Başbakan Recep Tayyip Erdoğan'ın "Kürt Sorunu" açılımına TBMM Başkanı Bülent Arınç nasıl bakıyor? Arınç, bugüne kadar bu konuya girmedi. Nedenini ise dün makamında sohbet ederken şöyle sergiledi: "Başbakana destek olmak gibi anlaşılabilir, bizim öyle bir talihsizliğimiz var. Ama böyle bir konuşma olmadan da bana sormuş olsaydınız, üç başlığı önemsediğimi söylerdim..." Sıralamada önceliği ekonomiye verdi: "Bölgede çok büyük işsizlik, gelir dağılımda bozukluk var. Sebep olarak sadece bölgenin ihmal edilmiş olması veya coğrafi şartlarından kaynaklanan imkansızlıklar sayılmamalı. 1991'deki Körfez Savaşı ve ona bağlı olayların Güneydoğu'da ticareti ve ekonomiyi doğrudan olumsuz etkilediğini belirliyoruz..." İkinci sıraya terörü koydu: "Bütün dünya terörden şikayet ediyor. Kendi ülkeleri veya dış teröre karşı ortak bir mücadele platformu kurulmalı..."
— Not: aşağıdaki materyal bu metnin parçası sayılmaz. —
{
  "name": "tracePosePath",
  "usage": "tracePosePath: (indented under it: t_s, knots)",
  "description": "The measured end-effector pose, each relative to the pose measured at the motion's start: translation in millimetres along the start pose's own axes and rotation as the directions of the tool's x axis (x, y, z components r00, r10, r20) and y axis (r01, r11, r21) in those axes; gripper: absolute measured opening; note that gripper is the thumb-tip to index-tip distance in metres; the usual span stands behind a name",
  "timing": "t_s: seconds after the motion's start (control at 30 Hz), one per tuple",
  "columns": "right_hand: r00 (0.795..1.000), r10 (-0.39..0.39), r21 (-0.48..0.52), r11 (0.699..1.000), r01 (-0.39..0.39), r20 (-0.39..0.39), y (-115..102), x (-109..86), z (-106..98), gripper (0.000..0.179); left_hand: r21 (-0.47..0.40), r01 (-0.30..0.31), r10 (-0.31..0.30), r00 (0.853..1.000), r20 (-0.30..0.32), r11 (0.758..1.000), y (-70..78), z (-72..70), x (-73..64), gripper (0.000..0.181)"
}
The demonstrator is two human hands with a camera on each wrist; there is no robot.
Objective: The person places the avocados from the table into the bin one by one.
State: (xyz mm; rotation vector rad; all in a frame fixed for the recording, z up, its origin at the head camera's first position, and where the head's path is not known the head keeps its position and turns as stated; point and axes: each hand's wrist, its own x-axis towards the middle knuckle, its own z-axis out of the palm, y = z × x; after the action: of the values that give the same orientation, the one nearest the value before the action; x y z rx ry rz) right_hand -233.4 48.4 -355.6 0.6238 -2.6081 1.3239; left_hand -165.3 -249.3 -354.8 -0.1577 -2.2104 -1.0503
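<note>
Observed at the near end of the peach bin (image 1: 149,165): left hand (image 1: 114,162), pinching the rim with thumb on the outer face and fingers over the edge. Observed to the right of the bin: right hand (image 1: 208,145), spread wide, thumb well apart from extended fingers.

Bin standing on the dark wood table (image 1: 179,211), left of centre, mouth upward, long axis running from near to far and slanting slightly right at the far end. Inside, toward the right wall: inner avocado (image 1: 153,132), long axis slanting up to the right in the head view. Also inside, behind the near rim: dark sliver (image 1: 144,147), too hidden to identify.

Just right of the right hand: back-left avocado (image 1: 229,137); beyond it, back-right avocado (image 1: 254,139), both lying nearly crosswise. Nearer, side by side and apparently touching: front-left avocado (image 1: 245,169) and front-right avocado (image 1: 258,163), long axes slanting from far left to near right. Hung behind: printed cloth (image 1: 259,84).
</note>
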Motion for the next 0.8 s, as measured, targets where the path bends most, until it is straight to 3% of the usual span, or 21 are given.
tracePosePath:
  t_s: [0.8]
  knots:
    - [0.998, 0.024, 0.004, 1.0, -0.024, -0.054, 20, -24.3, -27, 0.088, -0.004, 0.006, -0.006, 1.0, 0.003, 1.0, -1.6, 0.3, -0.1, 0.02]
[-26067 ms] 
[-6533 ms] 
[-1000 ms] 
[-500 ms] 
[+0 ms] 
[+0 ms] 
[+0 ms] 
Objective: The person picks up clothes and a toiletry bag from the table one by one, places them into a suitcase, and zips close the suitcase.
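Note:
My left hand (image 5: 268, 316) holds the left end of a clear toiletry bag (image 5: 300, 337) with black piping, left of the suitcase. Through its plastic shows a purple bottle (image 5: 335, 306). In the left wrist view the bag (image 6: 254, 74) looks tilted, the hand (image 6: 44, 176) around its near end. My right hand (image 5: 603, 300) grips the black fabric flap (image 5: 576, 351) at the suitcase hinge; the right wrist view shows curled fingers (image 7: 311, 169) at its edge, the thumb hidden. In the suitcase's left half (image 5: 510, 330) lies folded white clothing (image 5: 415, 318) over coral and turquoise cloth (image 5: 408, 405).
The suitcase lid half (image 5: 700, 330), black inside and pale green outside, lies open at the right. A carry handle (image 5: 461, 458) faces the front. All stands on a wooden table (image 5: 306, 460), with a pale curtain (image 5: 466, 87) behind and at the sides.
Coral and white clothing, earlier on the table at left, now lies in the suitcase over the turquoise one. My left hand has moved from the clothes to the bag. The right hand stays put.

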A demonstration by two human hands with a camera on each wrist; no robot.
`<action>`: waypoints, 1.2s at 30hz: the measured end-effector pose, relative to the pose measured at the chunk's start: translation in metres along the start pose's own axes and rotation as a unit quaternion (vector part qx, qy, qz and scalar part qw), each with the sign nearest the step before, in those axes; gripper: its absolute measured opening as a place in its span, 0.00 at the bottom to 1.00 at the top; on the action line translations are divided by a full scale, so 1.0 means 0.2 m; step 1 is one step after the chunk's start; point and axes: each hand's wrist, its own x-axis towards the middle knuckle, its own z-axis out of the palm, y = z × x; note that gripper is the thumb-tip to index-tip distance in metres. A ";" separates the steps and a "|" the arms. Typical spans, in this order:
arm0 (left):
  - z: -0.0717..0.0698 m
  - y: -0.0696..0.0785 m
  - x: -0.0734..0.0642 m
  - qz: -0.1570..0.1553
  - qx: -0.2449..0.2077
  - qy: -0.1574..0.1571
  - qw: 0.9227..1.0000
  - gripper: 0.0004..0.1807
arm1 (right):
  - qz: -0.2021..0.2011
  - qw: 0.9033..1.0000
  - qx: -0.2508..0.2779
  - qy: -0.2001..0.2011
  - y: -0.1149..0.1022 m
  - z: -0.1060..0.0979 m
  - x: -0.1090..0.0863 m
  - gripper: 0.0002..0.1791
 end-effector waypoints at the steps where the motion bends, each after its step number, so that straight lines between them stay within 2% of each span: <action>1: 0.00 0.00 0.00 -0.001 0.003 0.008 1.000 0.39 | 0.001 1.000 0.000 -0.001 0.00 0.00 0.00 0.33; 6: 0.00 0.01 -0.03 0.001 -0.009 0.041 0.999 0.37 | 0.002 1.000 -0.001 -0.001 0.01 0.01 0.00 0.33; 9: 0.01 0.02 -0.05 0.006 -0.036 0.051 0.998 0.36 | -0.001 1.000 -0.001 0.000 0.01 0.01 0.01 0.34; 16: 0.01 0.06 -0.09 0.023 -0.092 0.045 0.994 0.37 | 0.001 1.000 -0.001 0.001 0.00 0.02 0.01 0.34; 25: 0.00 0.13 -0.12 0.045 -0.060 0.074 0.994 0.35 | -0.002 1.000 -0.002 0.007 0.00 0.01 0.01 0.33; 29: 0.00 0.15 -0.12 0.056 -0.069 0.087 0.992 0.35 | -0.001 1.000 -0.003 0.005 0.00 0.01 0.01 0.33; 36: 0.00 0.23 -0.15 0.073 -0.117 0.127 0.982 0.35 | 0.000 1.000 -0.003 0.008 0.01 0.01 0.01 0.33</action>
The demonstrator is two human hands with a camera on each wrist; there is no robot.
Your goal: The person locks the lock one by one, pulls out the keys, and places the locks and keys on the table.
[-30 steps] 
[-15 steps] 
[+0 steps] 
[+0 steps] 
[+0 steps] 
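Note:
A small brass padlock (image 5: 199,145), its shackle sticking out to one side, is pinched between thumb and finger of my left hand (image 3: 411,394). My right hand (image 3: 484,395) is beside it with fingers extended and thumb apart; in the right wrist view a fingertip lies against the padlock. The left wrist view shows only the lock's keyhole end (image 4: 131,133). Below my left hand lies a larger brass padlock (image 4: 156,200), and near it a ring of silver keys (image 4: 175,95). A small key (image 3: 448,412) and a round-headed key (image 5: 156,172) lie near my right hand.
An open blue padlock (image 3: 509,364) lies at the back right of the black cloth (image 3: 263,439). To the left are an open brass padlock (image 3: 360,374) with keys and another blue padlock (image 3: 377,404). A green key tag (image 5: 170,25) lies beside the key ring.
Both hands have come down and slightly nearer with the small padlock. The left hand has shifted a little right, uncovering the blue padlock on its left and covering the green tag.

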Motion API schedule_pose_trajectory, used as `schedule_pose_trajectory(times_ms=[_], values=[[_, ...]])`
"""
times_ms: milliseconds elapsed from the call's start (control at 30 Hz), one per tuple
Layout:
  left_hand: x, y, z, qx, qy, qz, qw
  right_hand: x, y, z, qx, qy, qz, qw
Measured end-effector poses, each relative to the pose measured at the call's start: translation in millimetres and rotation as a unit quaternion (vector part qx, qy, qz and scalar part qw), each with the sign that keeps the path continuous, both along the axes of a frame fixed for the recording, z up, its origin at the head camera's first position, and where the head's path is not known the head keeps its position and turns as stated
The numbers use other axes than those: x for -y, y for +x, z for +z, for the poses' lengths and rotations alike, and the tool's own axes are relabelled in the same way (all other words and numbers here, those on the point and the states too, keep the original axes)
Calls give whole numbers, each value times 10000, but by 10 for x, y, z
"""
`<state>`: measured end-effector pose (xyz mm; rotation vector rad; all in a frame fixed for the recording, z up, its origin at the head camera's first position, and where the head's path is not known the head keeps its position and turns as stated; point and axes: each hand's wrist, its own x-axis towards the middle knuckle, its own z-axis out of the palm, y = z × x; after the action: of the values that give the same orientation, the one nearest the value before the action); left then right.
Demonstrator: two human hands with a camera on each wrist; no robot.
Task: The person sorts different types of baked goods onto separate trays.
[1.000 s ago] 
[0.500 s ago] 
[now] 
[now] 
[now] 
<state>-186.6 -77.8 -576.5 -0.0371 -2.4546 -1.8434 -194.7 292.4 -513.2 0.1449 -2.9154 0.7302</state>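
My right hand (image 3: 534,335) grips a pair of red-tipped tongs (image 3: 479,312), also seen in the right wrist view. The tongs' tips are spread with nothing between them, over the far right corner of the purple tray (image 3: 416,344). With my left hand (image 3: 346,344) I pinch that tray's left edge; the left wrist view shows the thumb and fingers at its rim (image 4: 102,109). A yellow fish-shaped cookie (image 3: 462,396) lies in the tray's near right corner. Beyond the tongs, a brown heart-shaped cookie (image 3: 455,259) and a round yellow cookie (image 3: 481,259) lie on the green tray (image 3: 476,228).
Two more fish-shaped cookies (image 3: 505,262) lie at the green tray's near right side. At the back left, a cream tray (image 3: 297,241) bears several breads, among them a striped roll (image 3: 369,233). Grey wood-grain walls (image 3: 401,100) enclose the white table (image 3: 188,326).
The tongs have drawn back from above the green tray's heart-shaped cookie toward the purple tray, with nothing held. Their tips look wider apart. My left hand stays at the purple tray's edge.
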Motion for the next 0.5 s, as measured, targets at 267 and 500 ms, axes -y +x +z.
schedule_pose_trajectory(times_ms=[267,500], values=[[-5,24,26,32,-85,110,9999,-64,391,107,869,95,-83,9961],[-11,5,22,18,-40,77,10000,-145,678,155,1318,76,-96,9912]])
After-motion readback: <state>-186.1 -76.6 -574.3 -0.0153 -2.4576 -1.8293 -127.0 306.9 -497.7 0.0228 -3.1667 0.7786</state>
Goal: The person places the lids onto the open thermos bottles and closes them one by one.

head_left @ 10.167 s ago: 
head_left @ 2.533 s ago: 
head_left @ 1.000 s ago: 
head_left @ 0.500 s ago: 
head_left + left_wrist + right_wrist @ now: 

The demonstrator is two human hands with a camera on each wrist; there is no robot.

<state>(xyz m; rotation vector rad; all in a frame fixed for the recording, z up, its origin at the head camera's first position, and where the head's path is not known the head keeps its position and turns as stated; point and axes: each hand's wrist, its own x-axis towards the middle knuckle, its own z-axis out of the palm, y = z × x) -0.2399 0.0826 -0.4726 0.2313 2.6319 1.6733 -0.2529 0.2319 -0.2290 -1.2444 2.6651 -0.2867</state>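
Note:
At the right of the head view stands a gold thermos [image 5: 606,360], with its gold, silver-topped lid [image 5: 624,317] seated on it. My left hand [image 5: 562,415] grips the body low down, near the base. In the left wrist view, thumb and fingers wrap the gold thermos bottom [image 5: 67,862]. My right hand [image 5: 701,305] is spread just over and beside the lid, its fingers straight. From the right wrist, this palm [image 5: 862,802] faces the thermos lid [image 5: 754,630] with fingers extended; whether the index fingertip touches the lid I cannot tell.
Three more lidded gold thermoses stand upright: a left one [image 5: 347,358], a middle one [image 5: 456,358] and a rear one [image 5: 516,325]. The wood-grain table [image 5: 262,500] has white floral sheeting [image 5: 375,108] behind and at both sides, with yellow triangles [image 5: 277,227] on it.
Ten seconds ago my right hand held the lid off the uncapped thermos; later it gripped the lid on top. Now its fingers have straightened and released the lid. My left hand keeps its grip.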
Erdoğan'ın kararlılığı Üçüncü boyuta ise "etnik kimliği" oturttu. Bazılarının "Kürt realitesi", bazılarının da "Güneydoğu meselesi" olarak konuya yaklaştığını belirtip ekledi: "Başbakan, 'Buna eğer Kürt Sorunu diyorsanız, haydi öyle diyelim...' deme kararlılığını göstermiştir. Çünkü sorunu yok farz etmek veya küçük harflerle yazmak meseleyi çözmüyor. Küçük harflerle yazdığınız zaman terör küçülmez. Veya onu yok farz ettiğiniz zaman kendiliğinden ortadan kalkmaz..." Erdoğan'ın açılımını, "cesurca bulduğunu" da belirtti. Etnik kimliklerden kaynaklanan, dil, soy, folklor gibi farklılıkların yaşamasına olanak tanınması gerektiğini söyledi. Bunların Anayasal güvenceye alınması konusundaki taleplerin haklı olduğunu belirtip, "Bu isteklerinde de haksız değillerdir" dedi. AB ve demokratikleşme çerçevesinde çıkarılan yasaların da bu amaca uygun olduğunu anımsatıp devam etti: "Bir insanın ana dilinin Boşnakça, Kürtçe, Çerkezce olması bence zenginlik sebebidir. O dilin konuşulması, öğrenilmesi, sanata, folklora yansıması da kendi imkanları içinde olmalıdır. Devlet eliyle değil, kendi imkanlarıyla ayakta kalmalıdır. Devlet bunun için sadece yasal tedbirleri alır, serbestliği sağlar ve imkan tanır..." Ardından, etnik kökeninin Kürt olduğunu söyleyenlere karşı çıkılamayacağını belirtip şöyle dedi: "Eğer, 'biz bu kimliğimizle yaşatmak, var olmak istiyoruz' diyorlarsa, Anayasamızın çerçevesi içinde bunların tanınmasının ben faydalı olacağını, bir zenginlik, barış, bir dostluk ortamı getireceğini düşünüyorum..." Erdoğan'ın da soruna, terör ve etnik kimliği ayırarak bu açıdan yaklaştığını kaydetti. Başbakan'ın sorunu etnik kökene oturtmuş olmasına yönelik eleştirilere yanıtı ise şöyle oldu: "Durup dururken, bir insanın bu ülkede Kürt sorunu vardır dediğini herhalde düşünmüyoruz. Böyle bir şey olsa yıllar öncesinden ismi konulur, bununla yapılması gerekenler düşünülürdü. Ancak bugüne kadar bazı vehimler, endişeler, korkular sebebiyle bunun çevresinde dolaşılmıştır. Birisi Kürt realitesi, birisi Güneydoğu sorunu demiştir." Arınç, sözlerini şöyle tamamladı: "Konulan isim ne olursa olsun, sorunu göstermeye yöneliktir ve sorun gösterilmiştir..."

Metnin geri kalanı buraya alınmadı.